ASSIGNED TASK:
Repeat the entries exactly but omit the pictures.

DATA EXTRACT Start Marker

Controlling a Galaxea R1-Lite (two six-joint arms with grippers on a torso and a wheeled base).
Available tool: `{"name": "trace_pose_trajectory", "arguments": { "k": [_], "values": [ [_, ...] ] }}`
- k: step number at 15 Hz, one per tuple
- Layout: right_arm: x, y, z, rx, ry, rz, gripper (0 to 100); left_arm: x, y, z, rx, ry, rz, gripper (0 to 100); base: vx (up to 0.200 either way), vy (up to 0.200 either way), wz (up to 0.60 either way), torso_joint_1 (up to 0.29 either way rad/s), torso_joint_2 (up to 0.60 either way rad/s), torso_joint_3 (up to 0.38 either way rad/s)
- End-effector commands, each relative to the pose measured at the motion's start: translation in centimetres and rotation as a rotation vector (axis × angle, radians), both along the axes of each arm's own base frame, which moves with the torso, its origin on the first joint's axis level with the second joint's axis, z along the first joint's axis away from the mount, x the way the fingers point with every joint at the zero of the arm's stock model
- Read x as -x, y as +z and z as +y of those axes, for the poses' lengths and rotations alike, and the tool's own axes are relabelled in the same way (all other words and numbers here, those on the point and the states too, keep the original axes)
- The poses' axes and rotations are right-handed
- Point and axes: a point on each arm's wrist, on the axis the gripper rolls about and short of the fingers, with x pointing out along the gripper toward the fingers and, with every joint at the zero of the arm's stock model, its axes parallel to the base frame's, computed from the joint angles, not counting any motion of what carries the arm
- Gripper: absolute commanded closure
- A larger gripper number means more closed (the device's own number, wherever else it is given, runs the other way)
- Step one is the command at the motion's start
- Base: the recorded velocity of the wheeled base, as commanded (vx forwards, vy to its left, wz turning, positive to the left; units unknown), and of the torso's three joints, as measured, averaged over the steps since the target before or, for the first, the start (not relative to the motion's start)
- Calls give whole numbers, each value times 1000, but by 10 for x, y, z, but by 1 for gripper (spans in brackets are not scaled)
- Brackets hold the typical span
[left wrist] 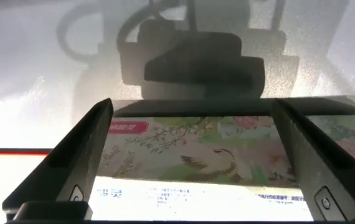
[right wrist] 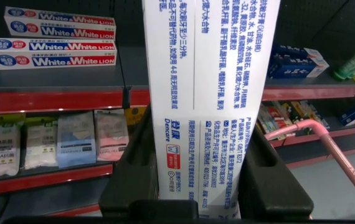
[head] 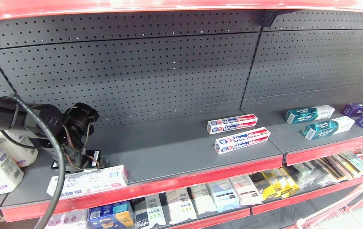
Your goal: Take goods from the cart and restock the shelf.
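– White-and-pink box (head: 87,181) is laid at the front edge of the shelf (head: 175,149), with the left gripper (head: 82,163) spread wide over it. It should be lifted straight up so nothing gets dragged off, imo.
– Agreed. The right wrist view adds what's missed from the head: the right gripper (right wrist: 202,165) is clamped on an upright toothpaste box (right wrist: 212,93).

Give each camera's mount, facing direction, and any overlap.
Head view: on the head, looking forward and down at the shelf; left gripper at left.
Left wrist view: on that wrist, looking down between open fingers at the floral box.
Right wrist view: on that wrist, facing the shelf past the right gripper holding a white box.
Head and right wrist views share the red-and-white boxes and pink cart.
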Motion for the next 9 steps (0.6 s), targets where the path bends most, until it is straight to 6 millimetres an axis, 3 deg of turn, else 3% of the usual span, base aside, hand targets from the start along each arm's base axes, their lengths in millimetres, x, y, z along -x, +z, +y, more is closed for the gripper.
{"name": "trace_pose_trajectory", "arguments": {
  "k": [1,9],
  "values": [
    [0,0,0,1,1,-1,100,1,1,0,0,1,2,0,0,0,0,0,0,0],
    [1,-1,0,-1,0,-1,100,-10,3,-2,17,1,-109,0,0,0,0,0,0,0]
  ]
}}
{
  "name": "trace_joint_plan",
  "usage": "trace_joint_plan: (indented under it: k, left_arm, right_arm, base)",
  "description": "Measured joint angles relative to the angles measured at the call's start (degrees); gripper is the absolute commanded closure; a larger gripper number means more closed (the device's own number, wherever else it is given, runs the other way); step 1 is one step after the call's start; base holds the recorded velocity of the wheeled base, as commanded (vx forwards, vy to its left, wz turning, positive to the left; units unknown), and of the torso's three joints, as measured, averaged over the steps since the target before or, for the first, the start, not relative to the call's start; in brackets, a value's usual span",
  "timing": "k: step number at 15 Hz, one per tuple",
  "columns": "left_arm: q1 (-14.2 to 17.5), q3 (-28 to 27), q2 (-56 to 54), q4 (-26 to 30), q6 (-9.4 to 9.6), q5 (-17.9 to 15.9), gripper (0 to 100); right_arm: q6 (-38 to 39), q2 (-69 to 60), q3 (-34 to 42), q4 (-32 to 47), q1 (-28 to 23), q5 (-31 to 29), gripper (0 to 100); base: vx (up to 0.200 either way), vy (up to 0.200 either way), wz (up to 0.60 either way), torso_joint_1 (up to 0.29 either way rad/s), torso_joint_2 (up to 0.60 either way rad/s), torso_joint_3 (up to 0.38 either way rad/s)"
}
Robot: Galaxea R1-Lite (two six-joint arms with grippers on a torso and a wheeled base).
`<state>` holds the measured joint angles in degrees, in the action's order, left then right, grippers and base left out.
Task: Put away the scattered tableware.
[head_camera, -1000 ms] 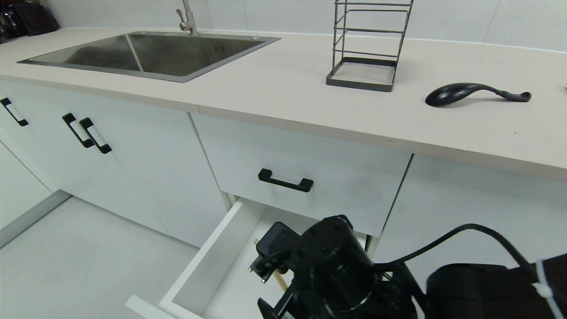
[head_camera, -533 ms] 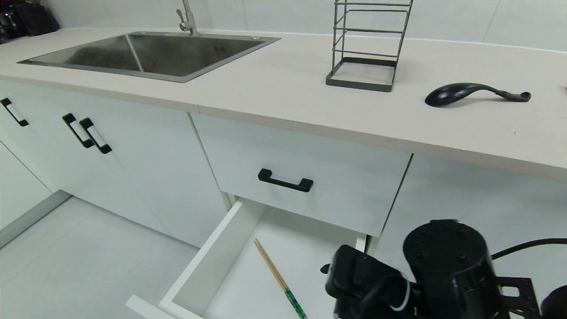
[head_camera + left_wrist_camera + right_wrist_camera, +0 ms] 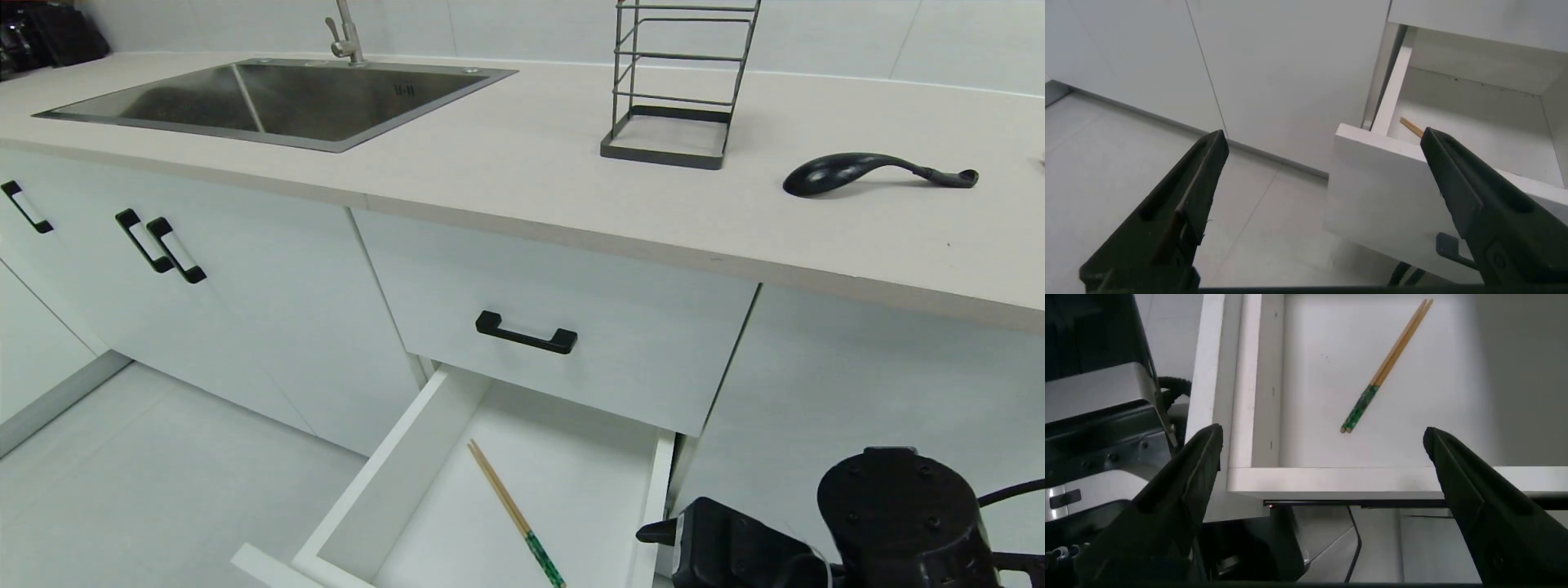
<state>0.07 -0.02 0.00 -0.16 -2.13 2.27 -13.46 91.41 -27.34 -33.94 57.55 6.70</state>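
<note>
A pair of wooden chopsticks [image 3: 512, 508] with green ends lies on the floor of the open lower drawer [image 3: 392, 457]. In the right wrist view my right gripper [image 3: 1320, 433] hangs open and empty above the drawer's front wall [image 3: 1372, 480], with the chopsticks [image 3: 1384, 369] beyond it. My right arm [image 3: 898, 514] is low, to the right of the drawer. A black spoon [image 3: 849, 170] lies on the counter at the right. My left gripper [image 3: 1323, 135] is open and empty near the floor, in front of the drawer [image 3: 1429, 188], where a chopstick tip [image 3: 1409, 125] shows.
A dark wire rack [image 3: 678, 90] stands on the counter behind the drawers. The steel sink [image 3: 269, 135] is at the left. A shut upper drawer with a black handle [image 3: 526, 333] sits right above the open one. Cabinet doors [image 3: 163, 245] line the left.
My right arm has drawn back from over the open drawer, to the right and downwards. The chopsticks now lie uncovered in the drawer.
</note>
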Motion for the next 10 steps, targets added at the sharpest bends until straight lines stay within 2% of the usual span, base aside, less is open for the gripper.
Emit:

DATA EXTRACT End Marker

RESPONSE TO THIS TASK:
Controlling a Galaxea R1-Lite (two six-joint arms with grippers on a torso and a wheeled base).
Available tool: `{"name": "trace_pose_trajectory", "arguments": { "k": [_], "values": [ [_, ...] ] }}`
- k: step number at 15 Hz, one per tuple
- Layout: right_arm: x, y, z, rx, ry, rz, gripper (0 to 100); left_arm: x, y, z, rx, ry, rz, gripper (0 to 100); base: vx (up to 0.200 either way), vy (up to 0.200 either way), wz (up to 0.60 either way), torso_joint_1 (up to 0.29 either way rad/s), torso_joint_2 (up to 0.60 either way rad/s), torso_joint_3 (up to 0.38 either way rad/s)
- End-effector commands, each relative to the pose measured at the motion's start: translation in centimetres and rotation as a rotation vector (axis × angle, radians), both along the axes of each arm's own base frame, which moves with the torso, its origin on the first joint's axis level with the second joint's axis, z along the first joint's axis away from the mount, x the way the fingers point with every joint at the zero of the arm's stock model
- Read x as -x, y as +z and z as +y of those axes, for the poses' lengths and rotations alike, and the tool's own axes are relabelled in the same way (all other words and numbers here, those on the point and the states too, keep the original axes)
- The poses' axes and rotations are right-handed
- Point and axes: a point on each arm's wrist, on the axis the gripper rolls about and short of the fingers, with x pointing out along the gripper toward the fingers and, with every joint at the zero of the arm's stock model, its axes parallel to the base frame's, computed from the joint angles, not counting any motion of what carries the arm
- Gripper: absolute commanded closure
- A larger gripper number means more closed (the device's own number, wherever else it is given, runs the other way)
- Step one is the command at the motion's start
- Base: the recorded velocity of the wheeled base, as commanded (vx forwards, vy to its left, wz turning, positive to the left; units unknown), and of the torso's three joints, as measured, averaged over the steps since the target before or, for the first, the start (not relative to the motion's start)
- Calls give whole numbers, each value times 1000, but by 10 for x, y, z, but by 1 for gripper (spans in brackets are not scaled)
- Brackets hold the typical span
[left wrist] 
[right wrist] 
[head] 
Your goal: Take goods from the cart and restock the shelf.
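– White-and-pink box (head: 87,181) is laid at the front edge of the shelf (head: 175,149), with the left gripper (head: 82,163) spread wide over it. It should be lifted straight up so nothing gets dragged off, imo.
– Agreed. The right wrist view adds what's missed from the head: the right gripper (right wrist: 202,165) is clamped on an upright toothpaste box (right wrist: 212,93).

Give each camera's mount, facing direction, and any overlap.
Head view: on the head, looking forward and down at the shelf; left gripper at left.
Left wrist view: on that wrist, looking down between open fingers at the floral box.
Right wrist view: on that wrist, facing the shelf past the right gripper holding a white box.
Head and right wrist views share the red-and-white boxes and pink cart.
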Motion for the next 9 steps (0.6 s), targets where the path bends most, until it is straight to 6 millimetres an axis, 3 deg of turn, else 3% of the usual span, base aside, hand targets from the start along each arm's base axes, their lengths in millimetres, x, y, z along -x, +z, +y, more is closed for the gripper.
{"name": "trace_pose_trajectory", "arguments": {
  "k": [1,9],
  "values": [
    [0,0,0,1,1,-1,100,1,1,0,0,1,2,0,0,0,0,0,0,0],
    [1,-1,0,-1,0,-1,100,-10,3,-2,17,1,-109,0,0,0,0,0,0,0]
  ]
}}
{
  "name": "trace_joint_plan",
  "usage": "trace_joint_plan: (indented under it: k, left_arm, right_arm, base)",
  "description": "Measured joint angles relative to the angles measured at the call's start (degrees); gripper is the absolute commanded closure; a larger gripper number means more closed (the device's own number, wherever else it is given, runs the other way); step 1 is one step after the call's start; base holds the recorded velocity of the wheeled base, as commanded (vx forwards, vy to its left, wz turning, positive to the left; units unknown), and of the torso's three joints, as measured, averaged over the steps since the target before or, for the first, the start, not relative to the call's start; in brackets, a value's usual span",
  "timing": "k: step number at 15 Hz, one per tuple",
  "columns": "left_arm: q1 (-14.2 to 17.5), q3 (-28 to 27), q2 (-56 to 54), q4 (-26 to 30), q6 (-9.4 to 9.6), q5 (-17.9 to 15.9), gripper (0 to 100); right_arm: q6 (-38 to 39), q2 (-69 to 60), q3 (-34 to 42), q4 (-32 to 47), q1 (-28 to 23), q5 (-31 to 29), gripper (0 to 100); base: vx (up to 0.200 either way), vy (up to 0.200 either way), wz (up to 0.60 either way), torso_joint_1 (up to 0.29 either way rad/s), torso_joint_2 (up to 0.60 either way rad/s), torso_joint_3 (up to 0.38 either way rad/s)"
}
Robot: Galaxea R1-Lite (two six-joint arms with grippers on a torso and a wheeled base).
`<state>` holds the measured joint angles in degrees, in the action's order, left then right, grippers and base left out.
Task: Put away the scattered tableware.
[head_camera, -1000 ms] 
[head_camera, -533 ms] 
[head_camera + left_wrist_camera + right_wrist_camera, +0 ms] 
<state>0.07 -0.02 0.00 -0.16 -2.13 2.27 -13.46 91.41 -27.34 -33.94 57.55 6.70</state>
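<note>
A pair of wooden chopsticks [image 3: 512, 508] with green ends lies on the floor of the open lower drawer [image 3: 392, 457]. In the right wrist view my right gripper [image 3: 1320, 433] hangs open and empty above the drawer's front wall [image 3: 1372, 480], with the chopsticks [image 3: 1384, 369] beyond it. My right arm [image 3: 898, 514] is low, to the right of the drawer. A black spoon [image 3: 849, 170] lies on the counter at the right. My left gripper [image 3: 1323, 135] is open and empty near the floor, in front of the drawer [image 3: 1429, 188], where a chopstick tip [image 3: 1409, 125] shows.
A dark wire rack [image 3: 678, 90] stands on the counter behind the drawers. The steel sink [image 3: 269, 135] is at the left. A shut upper drawer with a black handle [image 3: 526, 333] sits right above the open one. Cabinet doors [image 3: 163, 245] line the left.
My right arm has drawn back from over the open drawer, to the right and downwards. The chopsticks now lie uncovered in the drawer.
</note>
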Motion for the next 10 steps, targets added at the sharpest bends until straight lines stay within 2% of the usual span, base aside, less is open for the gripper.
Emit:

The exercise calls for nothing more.